PokéBase - Pokémon Q&A
4 votes

I mean, I've seen everywhere, and I didn't find anywhere that Pursuit stops you from switching out. And if it is called Pursuit-Trapping just because it becomes a 80 Power dark move when a Poke is switching out, It doesn't make any sense. Think about it. For example, if a fairy type is switching out, a 80 BP Dark move (which it resists), is better that a 80 BP steel move for it, isn't it? Then why is it called Pursuit-Trapping?


1 Answer

6 votes
Best answer

It's not so much as actual trapping but more of a lose lose situation. Even if it's a neutral or resisted, damage is damage so there's that. I'll use an example where pursuit trapping is so prominent

Imagine a gen five ou game where there's the usual Latios and Tyranitar.
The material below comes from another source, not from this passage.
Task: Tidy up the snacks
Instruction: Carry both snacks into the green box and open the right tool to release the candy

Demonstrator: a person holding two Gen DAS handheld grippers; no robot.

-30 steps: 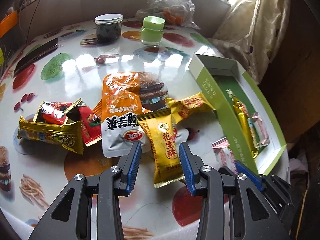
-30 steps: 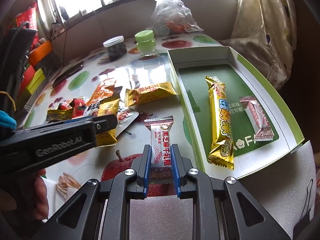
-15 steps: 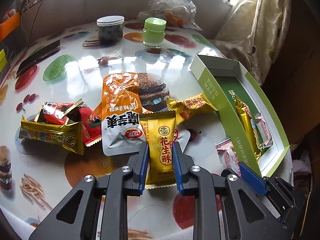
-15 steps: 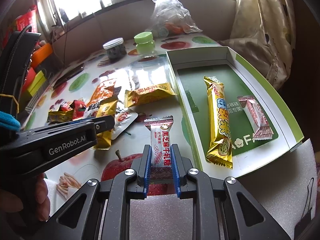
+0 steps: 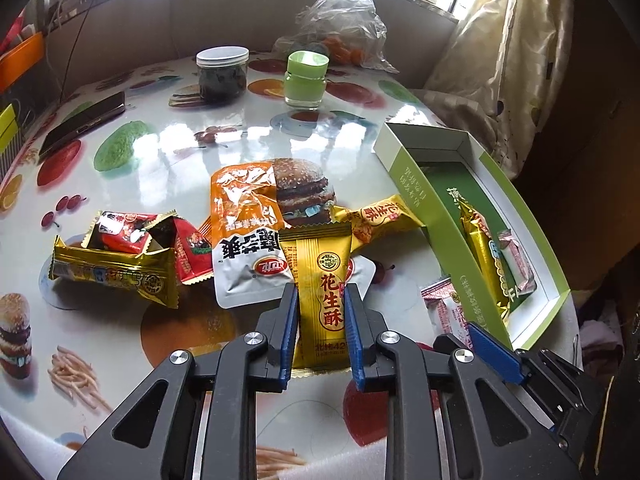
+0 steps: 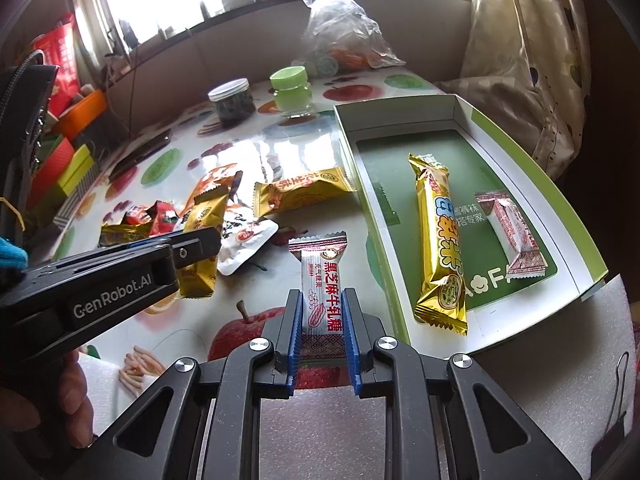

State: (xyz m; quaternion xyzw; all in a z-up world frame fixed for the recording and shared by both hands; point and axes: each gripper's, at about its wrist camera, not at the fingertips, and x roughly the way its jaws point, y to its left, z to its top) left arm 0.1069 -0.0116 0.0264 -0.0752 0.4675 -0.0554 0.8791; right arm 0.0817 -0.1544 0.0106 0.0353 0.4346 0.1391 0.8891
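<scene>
Gold foil fills your left gripper: its blue pads have just closed on the peanut crisp, pinching its lower half, and the pack's top lies over the white pouch. Your right gripper is clamped on the nougat, whose upper end sticks out ahead of the jaws over the table.

Around the left gripper, the white pouch runs up into an orange top, a second peanut crisp lies just right of the held one, and to the left a long gold bar sits under a heap of red packs.

The green box stands right of both grippers; its near wall rises between the snack pile and the inside, where a gold bar and a pink candy lie side by side, apart.

Farther back you have a dark jar, a green jar and a clear bag, with a phone at the left edge. From the right wrist view the left gripper's body crosses the lower left, hiding part of the pile.
</scene>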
Latios kills something with draco meteor and now, Tyranitar comes in. Latios doesn't want to stay in on Tyranitar so it has to switch ou but if it switches out, it dies. It stays in, it dies. Another good example would be a choice locked Lele locked into psychic in gen seven. It obviously can't touch Tyranitar so rather than wait to punish them the next time around, you just deal with it then and there. It's not in the usual sense of trapping where you have Heatran magma miss or Wobbuffet arena trap. It's more along the lines of punishing them for switching out.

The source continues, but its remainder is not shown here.